• _Your goal_
From the listing below, return every line with the string "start" in it.
######
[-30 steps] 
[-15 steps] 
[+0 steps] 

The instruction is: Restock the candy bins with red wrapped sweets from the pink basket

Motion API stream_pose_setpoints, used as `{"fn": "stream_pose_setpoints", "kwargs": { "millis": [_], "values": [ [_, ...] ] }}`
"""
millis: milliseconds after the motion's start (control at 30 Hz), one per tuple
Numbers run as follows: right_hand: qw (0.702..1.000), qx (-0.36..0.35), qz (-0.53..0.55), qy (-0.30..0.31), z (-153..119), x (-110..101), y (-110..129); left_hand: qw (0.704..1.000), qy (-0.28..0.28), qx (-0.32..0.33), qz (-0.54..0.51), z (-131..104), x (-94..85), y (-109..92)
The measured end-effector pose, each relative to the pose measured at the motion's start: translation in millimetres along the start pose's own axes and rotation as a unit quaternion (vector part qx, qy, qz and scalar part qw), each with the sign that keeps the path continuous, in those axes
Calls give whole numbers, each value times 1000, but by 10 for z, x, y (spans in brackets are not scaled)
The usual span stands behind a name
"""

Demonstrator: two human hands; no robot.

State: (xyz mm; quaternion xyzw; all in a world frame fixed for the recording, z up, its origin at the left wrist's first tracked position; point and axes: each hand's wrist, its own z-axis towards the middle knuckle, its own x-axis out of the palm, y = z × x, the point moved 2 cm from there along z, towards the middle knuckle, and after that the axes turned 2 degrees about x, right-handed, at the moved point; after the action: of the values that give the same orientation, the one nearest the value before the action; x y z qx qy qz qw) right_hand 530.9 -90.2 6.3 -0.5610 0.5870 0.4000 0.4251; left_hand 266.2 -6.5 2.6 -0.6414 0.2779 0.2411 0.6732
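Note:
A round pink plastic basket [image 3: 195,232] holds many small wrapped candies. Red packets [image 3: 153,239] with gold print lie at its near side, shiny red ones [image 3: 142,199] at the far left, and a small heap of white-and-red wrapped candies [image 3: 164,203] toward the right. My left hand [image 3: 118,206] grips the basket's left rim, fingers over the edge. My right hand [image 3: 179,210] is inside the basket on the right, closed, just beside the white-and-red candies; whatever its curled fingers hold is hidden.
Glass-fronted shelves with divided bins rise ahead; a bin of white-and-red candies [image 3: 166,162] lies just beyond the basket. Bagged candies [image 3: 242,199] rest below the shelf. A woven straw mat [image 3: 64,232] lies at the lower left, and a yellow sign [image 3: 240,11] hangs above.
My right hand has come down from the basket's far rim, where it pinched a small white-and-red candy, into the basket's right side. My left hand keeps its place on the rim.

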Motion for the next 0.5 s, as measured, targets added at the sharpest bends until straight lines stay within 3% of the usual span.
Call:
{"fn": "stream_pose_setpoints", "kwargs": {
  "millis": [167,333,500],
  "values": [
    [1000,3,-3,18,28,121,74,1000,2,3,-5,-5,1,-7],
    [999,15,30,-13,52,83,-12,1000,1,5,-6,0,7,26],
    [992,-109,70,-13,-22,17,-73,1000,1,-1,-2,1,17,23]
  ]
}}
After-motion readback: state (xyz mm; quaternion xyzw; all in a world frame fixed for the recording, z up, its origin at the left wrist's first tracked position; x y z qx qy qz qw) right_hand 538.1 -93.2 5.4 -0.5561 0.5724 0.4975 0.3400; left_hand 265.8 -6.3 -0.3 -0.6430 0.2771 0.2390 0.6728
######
• _Task response_
millis: milliseconds after the motion's start (control at 30 Hz), one per tuple
The measured end-effector pose, each relative to the pose measured at the motion's start: translation in millimetres along the start pose's own axes and rotation as a unit quaternion (vector part qx, qy, qz and scalar part qw), each with the sign that keeps the path continuous, in those axes

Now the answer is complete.